▶ _THE PROBLEM_: Quote exactly and only this range of lines in the data below: the line that holds "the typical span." to the line that holds "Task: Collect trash", both included.

[Extracted data entries]

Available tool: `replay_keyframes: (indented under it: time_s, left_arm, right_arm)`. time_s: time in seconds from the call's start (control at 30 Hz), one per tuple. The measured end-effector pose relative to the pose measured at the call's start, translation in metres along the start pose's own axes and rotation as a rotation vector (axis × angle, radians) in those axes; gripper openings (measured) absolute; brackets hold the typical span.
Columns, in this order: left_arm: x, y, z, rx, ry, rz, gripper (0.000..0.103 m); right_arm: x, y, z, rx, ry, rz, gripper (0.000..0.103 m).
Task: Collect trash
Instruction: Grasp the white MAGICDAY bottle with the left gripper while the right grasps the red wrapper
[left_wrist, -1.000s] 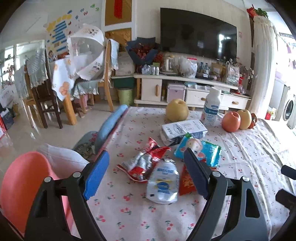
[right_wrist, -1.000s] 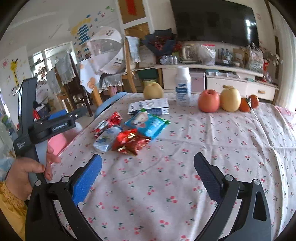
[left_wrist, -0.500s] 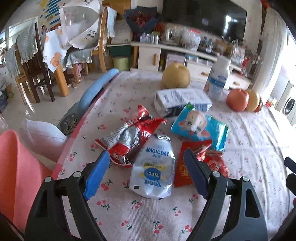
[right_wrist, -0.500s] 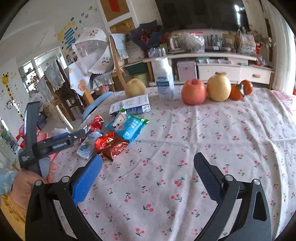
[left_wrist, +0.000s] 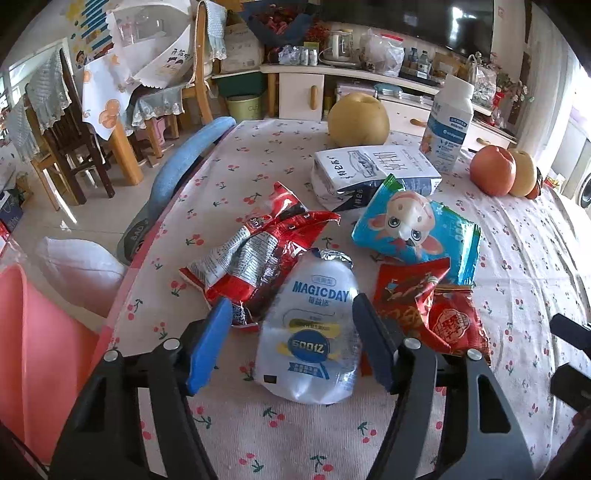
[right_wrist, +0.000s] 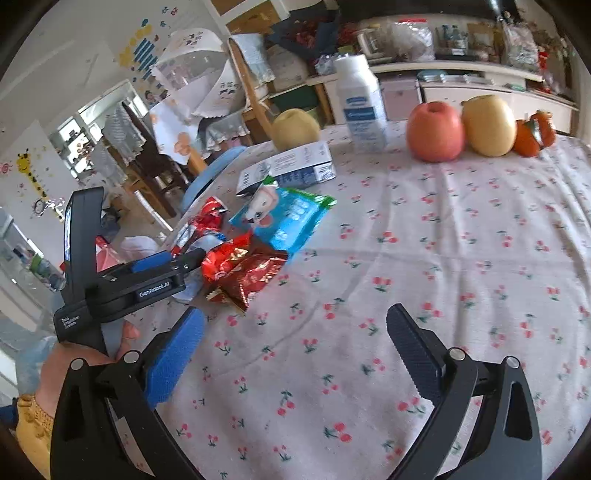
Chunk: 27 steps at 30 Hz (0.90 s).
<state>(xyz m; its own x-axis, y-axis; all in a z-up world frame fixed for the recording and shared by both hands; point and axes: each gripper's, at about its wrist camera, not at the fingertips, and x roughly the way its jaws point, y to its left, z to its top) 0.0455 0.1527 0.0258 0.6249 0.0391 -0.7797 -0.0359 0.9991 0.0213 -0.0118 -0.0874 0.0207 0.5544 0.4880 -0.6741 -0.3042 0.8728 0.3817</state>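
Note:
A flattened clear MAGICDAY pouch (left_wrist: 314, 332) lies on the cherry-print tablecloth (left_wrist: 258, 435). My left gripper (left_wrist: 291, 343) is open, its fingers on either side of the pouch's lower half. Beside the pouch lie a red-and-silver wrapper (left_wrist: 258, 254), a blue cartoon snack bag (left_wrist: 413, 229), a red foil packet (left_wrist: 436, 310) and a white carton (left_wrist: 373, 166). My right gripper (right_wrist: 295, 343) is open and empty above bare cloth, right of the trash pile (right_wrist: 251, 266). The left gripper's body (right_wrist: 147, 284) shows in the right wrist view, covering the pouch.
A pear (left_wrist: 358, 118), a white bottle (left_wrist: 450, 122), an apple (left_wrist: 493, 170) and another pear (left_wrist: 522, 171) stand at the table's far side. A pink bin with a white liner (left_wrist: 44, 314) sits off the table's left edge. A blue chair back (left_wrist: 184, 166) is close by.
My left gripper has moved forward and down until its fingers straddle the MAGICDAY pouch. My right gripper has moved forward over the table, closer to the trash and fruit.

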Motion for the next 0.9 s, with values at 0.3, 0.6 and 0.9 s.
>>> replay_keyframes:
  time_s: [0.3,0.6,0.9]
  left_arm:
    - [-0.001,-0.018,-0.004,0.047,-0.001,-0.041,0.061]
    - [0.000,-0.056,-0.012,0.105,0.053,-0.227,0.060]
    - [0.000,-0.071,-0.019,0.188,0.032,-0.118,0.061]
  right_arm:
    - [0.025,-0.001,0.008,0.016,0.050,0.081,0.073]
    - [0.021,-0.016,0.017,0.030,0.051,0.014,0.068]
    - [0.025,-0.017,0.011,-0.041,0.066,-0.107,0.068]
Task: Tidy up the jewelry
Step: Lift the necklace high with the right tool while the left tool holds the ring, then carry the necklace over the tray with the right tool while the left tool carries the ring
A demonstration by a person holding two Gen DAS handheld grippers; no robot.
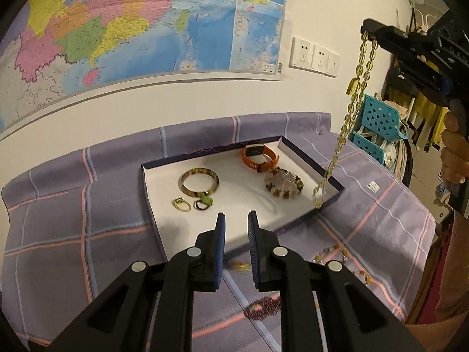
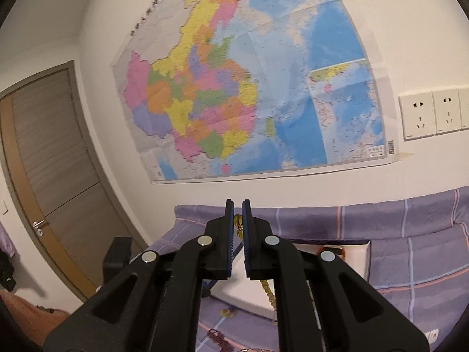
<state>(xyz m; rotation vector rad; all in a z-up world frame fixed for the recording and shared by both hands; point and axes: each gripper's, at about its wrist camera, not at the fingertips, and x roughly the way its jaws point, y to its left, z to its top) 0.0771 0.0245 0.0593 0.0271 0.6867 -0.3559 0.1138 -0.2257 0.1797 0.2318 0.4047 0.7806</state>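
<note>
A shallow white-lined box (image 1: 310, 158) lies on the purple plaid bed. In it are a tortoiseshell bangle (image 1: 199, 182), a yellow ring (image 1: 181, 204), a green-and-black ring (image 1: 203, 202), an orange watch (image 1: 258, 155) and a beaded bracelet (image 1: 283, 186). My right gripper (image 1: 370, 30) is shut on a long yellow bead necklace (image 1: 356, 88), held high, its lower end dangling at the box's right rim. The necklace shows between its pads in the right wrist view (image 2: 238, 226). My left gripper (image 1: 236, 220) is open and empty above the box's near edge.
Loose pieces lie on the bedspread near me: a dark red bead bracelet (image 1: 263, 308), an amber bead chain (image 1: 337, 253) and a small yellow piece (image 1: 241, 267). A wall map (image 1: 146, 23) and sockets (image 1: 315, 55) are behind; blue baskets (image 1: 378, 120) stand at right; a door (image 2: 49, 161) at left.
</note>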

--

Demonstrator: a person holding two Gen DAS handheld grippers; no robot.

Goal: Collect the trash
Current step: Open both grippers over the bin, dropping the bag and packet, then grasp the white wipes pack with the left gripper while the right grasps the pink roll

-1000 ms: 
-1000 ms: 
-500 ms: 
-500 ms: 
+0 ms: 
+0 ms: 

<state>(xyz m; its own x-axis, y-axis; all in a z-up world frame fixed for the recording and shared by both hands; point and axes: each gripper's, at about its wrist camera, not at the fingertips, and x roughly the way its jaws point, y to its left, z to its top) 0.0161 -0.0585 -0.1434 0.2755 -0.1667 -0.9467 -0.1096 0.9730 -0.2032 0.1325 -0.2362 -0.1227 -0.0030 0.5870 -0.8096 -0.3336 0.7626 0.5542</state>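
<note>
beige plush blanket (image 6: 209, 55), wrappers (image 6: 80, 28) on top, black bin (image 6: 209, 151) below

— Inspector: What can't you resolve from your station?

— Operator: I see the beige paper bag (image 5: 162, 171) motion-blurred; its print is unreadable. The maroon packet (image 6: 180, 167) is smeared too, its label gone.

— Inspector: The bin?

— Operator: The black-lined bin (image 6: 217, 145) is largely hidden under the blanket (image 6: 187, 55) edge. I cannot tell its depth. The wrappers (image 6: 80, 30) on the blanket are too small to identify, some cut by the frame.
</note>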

▶ _TASK OUTPUT_:
Available tool: `replay_keyframes: (indented under it: time_s, left_arm, right_arm)`. time_s: time in seconds from the call's start (control at 30 Hz), one per tuple. The measured end-effector pose relative to the pose measured at the call's start, translation in metres along the start pose's own axes and rotation as a rotation vector (axis × angle, radians) in those axes; gripper openings (measured) absolute; brackets hold the typical span.
Columns, in this order: left_arm: x, y, z, rx, ry, rz, gripper (0.000..0.103 m); right_arm: x, y, z, rx, ry, rz, gripper (0.000..0.103 m).
Task: Collect trash

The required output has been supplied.